During Renaissance times the helical staircase becomes a significant sculptural and elemental part of design. Like the one designed by Donato Bramante for Pope Julius II at the Belvedere Palace (and known as the Bramante staircase): a double helical staircase which was intended to separate the movement of people and animals.
Helical staircases now become spacious and elegant and even a centerpieces of a building, like the one located at the exit of the Vatican Museum in Rome designed by Giuseppe Momo (1932), or the free-standing helical staircase under the Glass Pyramid at the Louvre Museum in Paris below (built 1989) or the glass one towering at the new Exhibition Hall at the Deutches Historisches Museum in Berlin (2003), both designed by Ieoh Ming Pei.
Helical staircases inside Louvre Museum, Paris:
Andrea Palladio, 16th century Italian Renaissance architect, wrote in his book of The Four Books of Architecture, referring to spiral staircases :
“They succeed very well that are void in the middle, because they can have the light from above, and those that are at the top of the stairs, see all those that come up or begin to ascend, and are likewise seen by them.”

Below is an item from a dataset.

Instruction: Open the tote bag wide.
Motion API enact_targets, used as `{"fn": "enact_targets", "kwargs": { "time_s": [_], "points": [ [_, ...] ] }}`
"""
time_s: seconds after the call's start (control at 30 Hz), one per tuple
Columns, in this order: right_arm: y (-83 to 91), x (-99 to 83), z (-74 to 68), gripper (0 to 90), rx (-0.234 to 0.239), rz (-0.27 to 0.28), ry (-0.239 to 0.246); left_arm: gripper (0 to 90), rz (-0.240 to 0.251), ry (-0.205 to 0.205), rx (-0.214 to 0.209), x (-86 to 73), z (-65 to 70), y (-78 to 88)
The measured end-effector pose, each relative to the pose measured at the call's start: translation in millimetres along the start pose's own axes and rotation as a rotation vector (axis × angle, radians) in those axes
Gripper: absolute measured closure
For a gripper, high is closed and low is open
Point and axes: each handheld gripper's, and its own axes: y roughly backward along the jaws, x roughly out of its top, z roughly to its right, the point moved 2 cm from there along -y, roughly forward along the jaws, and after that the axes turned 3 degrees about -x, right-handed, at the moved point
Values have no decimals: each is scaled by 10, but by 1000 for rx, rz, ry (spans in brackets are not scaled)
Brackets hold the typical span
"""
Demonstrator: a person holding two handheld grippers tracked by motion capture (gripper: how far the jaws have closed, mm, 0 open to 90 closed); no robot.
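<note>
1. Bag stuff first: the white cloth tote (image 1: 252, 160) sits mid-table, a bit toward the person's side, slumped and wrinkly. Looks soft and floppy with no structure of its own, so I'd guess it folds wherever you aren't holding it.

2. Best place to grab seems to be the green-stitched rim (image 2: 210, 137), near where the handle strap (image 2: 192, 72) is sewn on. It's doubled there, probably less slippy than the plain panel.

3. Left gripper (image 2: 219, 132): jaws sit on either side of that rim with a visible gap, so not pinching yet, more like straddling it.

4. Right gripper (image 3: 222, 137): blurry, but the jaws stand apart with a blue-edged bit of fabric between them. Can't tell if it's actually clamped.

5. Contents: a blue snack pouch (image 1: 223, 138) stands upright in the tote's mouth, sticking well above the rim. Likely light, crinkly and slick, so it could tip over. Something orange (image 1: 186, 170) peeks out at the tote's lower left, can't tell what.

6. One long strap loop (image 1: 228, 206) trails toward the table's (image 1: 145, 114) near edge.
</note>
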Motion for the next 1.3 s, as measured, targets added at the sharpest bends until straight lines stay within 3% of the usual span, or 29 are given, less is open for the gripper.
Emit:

So, what is the difference between a Spiral and a Helical Staircase?
The common design of many ancient spiral staircase structures includes a center newel, crafted out of stone, with the stone stair slabs constructed around it.
The helical staircase follows the same basic rule, the rotation of a single-slab-step around a central axis BUT the newel is replaced by a small well. Nevertheless, the newel is kept but it is not located in the geometric center of the staircase but around it.
In case you wondered or perhaps you saw one, there are outside spiral staircases too, like this stunning one below that we happened to stumble upon while visiting the Da Vinci – The Genius exhibition back in 2014, near the Maronite Catholic Church in Johannesburg, South Africa:
I hope you enjoyed our excursion along the spiral staircase, from symbol to mystery.